Les effets de l’âge sur le vote des jeunes nous tendent à penser que les jeunes votent plus a gauche

Mais le vote des jeunes est très lié aux événements historiques qu’ils vivent au moment de leur socialisation politique. Des faits majeurs structurent leurs opinions politiques et sont un facteur essentiel dans leur vote.

Les effets de générations sont flagrants et mettent en lumière les évolutions sociales qui influencent le vote des jeunes comme le niveau d’étude, la religion par exemple.

De plus, les nouveaux modes d’expression politiques qui sont de plus en plus utilisés ces dernières années montrent que les jeunes sont intéressés par leur avenir, par la politique même s’ils ne se rendent pas aux urnes par la suite.

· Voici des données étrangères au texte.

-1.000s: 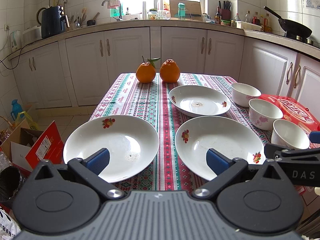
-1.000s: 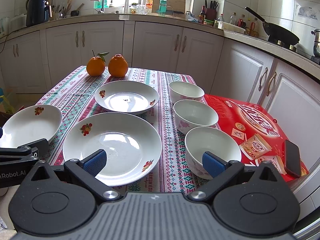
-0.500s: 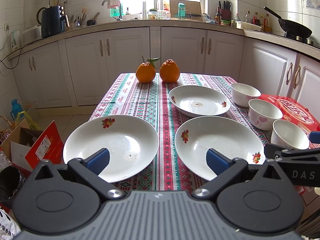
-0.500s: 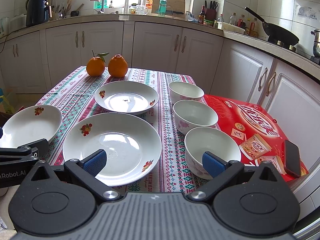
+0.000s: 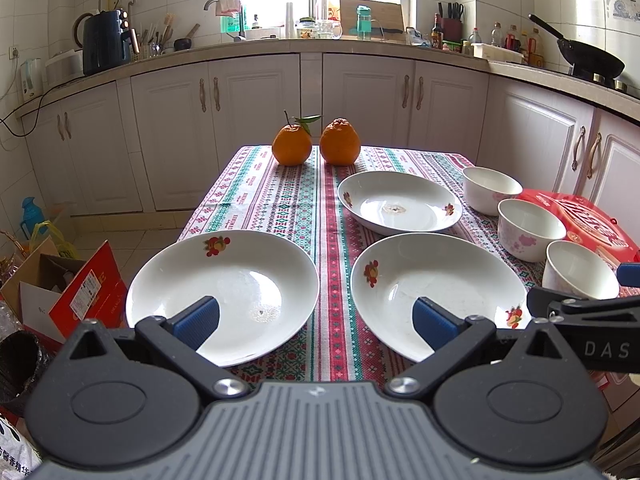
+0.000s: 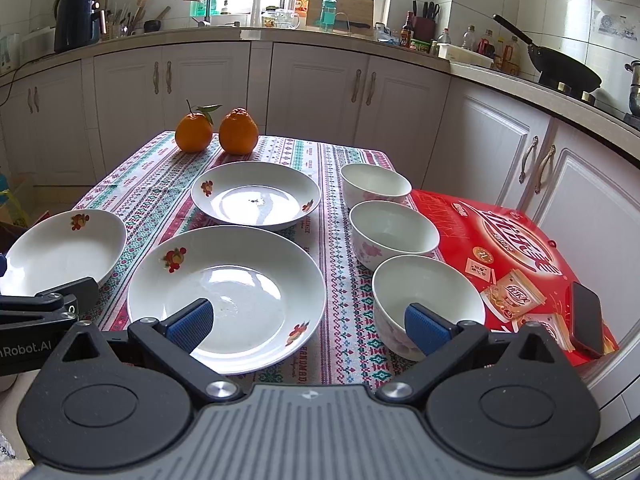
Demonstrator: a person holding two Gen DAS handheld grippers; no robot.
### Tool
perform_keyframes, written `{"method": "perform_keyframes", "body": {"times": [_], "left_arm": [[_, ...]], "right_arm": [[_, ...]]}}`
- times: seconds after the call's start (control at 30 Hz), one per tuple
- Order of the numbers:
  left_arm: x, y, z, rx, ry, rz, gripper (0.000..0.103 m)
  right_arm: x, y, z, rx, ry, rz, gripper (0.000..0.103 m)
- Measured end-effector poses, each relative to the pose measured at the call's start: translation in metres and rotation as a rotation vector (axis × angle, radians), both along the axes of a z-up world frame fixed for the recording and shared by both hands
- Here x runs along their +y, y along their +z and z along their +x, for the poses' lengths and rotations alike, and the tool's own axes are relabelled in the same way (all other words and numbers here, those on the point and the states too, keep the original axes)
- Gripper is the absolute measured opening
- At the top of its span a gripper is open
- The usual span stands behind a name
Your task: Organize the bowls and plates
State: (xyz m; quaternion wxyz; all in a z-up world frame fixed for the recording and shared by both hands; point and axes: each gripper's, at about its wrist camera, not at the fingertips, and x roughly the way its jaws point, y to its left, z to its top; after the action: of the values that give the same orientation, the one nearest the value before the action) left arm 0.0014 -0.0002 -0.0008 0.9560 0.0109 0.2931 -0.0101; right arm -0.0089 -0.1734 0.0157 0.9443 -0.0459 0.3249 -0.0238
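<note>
Three white plates with fruit motifs lie on the patterned tablecloth: near left (image 5: 224, 288) (image 6: 60, 252), near middle (image 5: 436, 288) (image 6: 228, 288), and far (image 5: 400, 202) (image 6: 256, 196). Three white bowls stand in a row on the right: far (image 5: 492, 188) (image 6: 376, 184), middle (image 5: 530, 228) (image 6: 394, 230), near (image 5: 580, 270) (image 6: 428, 292). My left gripper (image 5: 316, 322) is open and empty, above the table's near edge between the two near plates. My right gripper (image 6: 308, 322) is open and empty, between the near middle plate and the near bowl.
Two oranges (image 5: 292, 146) (image 5: 340, 142) sit at the table's far end. A red gift box (image 6: 508, 248) with snack packets and a phone (image 6: 586, 318) lies right of the bowls. Cardboard boxes (image 5: 60, 292) stand on the floor left. Kitchen cabinets (image 5: 360, 96) stand behind.
</note>
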Motion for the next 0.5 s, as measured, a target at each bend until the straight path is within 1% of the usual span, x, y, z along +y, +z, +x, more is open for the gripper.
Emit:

Analyser le vote des jeunes reste très difficile car il intéresse seulement depuis quelques décennies les historiens et sociologues politiques. Le manque de données ne permet pas de faire une étude sur une longue période car c’est seulement depuis les années 1970 que l’effet de générations est véritablement étudié comme facteur a part entière de choix politiques. De nombreuses données entrent en ligne de compte et étudier un seul de ces facteurs ne rend pas compte de la réalité.

Le vote toute génération confondue est aussi soumis à l’effet de période qui reste important. Les changements qui interviennent dans la société ne marquent pas seulement les jeunes générations qui pourront expliquer leurs choix politiques mais marquent les générations plus âgées qui influenceront aussi leurs comportements.